Over the next weeks and months I heard more and more about it and, during NATIONAL NOVEL WRITING MONTH (NaNoWriMo) in 2009, she more or less finished it! What followed was some weirdness including the two of us spending a full 24 hours together in a cave split between editing her book and working on another project. It was all great fun and we came out of it with a book I was proud to be associated with.
But it wasn't done. It needed a polish and some more editing. Life, as it does got in the way and the book became backburnered. I did another partial edit here and she worked on some changes to it from time to time there. Over time, she even moved back here where she and my wife and son have become great friends, also.

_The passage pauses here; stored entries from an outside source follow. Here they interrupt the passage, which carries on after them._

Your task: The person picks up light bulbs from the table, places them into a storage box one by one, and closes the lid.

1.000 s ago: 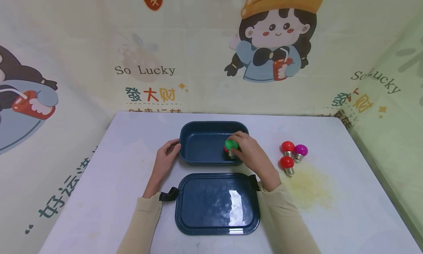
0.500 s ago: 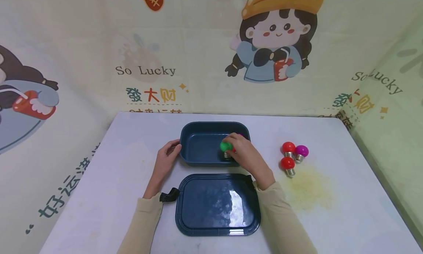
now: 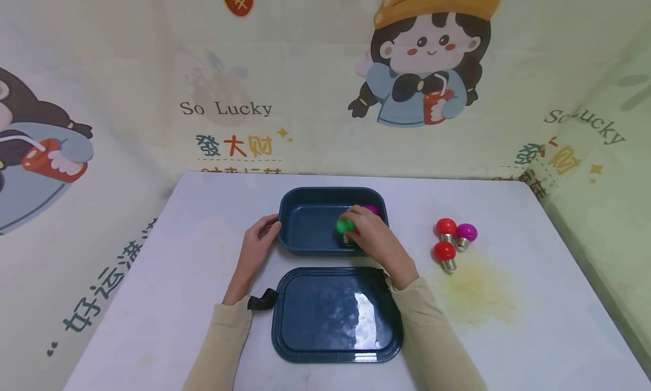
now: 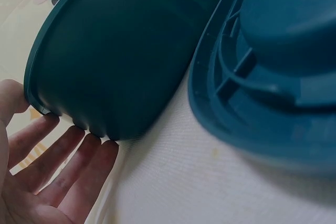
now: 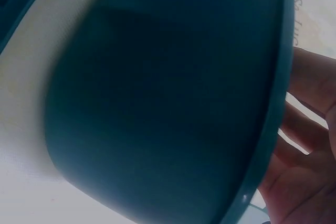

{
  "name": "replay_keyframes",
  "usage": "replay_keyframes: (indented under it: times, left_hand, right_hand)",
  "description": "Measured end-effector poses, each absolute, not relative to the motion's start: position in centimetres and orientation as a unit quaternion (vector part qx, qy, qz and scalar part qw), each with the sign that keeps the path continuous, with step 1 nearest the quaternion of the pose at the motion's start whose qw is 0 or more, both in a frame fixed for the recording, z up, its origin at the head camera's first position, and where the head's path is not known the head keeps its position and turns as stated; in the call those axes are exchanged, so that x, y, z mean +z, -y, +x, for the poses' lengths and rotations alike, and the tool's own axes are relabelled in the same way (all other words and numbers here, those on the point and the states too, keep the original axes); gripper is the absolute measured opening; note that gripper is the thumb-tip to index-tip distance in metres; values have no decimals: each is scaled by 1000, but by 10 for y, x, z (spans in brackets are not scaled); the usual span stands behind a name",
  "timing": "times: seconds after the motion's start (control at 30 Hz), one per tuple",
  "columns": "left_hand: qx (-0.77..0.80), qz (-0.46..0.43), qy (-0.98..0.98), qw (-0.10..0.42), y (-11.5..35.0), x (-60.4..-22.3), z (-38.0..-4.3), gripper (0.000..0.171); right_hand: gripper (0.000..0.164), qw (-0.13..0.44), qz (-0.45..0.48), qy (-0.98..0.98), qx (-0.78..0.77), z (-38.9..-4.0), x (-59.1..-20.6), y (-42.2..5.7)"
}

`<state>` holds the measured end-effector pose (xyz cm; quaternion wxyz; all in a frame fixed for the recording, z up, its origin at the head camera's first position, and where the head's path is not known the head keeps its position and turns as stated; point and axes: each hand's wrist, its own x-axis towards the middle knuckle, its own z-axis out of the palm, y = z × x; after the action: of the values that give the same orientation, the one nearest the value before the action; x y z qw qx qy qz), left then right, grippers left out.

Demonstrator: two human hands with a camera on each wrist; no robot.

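My right hand (image 3: 376, 233) reaches over the right side of a dark blue rectangular box (image 3: 309, 224) and pinches a green light bulb (image 3: 344, 226), its metal screw base pointing down inside. A purple bulb (image 3: 373, 209) shows behind that hand in the box, and a bit of red peeks out under the fingers. On the box's left end, my left hand (image 3: 259, 239) touches the outer wall with extended fingertips (image 4: 79, 129), thumb at the rim. In the right wrist view the box wall (image 5: 168, 103) hides the held bulb and my fingertips.
A dark blue lid (image 3: 330, 317) lies on the white table (image 3: 152, 300) in front of the box, between my forearms. To the right, two red bulbs (image 3: 445, 251) and one purple bulb (image 3: 467, 231) lie close together. A printed cloth hangs behind the table.
My right hand has moved a little left inside the box with the green bulb, uncovering the purple bulb behind it. The left hand stays at the box's end.
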<state>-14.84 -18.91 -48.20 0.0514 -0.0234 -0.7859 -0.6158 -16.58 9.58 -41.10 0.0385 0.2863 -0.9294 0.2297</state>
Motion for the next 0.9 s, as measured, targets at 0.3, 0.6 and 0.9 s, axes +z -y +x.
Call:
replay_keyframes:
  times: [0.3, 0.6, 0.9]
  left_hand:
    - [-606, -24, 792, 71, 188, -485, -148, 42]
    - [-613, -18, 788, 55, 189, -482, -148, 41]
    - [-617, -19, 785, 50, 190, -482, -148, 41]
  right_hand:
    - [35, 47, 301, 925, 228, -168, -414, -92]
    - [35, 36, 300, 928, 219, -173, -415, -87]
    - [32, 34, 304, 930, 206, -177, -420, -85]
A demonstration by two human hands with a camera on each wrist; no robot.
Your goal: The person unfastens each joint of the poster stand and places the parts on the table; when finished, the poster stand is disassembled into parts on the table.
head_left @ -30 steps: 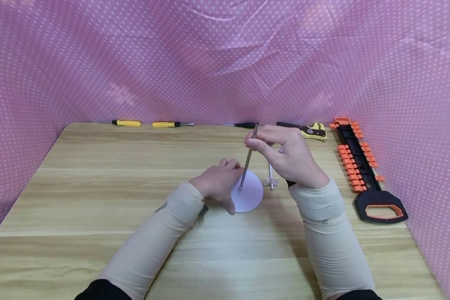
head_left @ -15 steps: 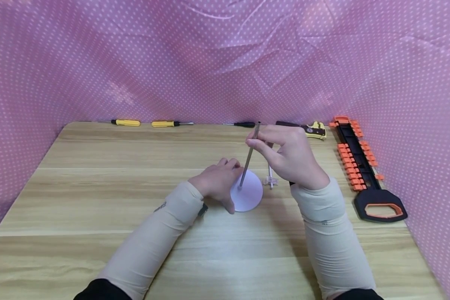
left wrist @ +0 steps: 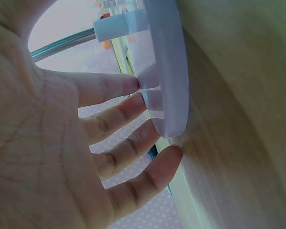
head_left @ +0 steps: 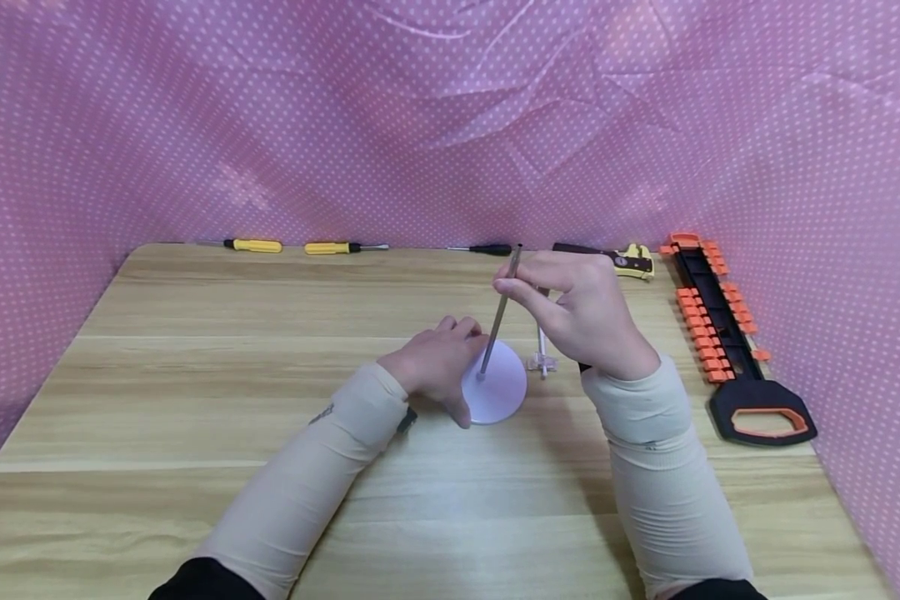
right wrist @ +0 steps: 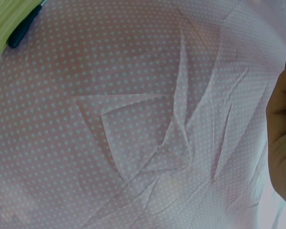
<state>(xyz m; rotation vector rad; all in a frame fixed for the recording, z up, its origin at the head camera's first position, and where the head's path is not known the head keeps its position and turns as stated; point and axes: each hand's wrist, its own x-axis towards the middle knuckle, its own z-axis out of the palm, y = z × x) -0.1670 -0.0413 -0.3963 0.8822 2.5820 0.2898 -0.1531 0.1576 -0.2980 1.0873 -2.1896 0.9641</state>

Finally, this week, after nearly two and a half years since that first germ of an idea was passed on to me, I spent another 17 hour marathon editing and proofreading session and we both pronounced JOURNEY OF SHADOWS, BOOK 1 OF THE IMMORTALIS TRILOGY, finished!
As fantasy quest novels go, it's more original than most while still offering plenty of what genre fans want from these types of epic fantasy adventures.
Dee has created characters that the reader is drawn to, each with a unique personality. The perilous situations in which she places them offer some real intrigue and her descriptive skills are such that a long sea voyage scene nearly made me motion sick!
It's only $2.99 for the eBook and while it is most definitely Dee Sutter's book, I've spent an awful lot of time in the world Dee has created and I'd appreciate it if you'd give it a try and let me know what you think. She wrote the second book last year at NaNoWriMo so more will be forthcoming!
For the price, you can get it for most of the major eBook formats or also as a downloadable PDF file. Amazon offers a free Kindle app for MAC or PC if you'd like one.
It's been a long journey for Dee to get to JOURNEY OF SHADOWS but she's good. I guarantee you this is just the beginning.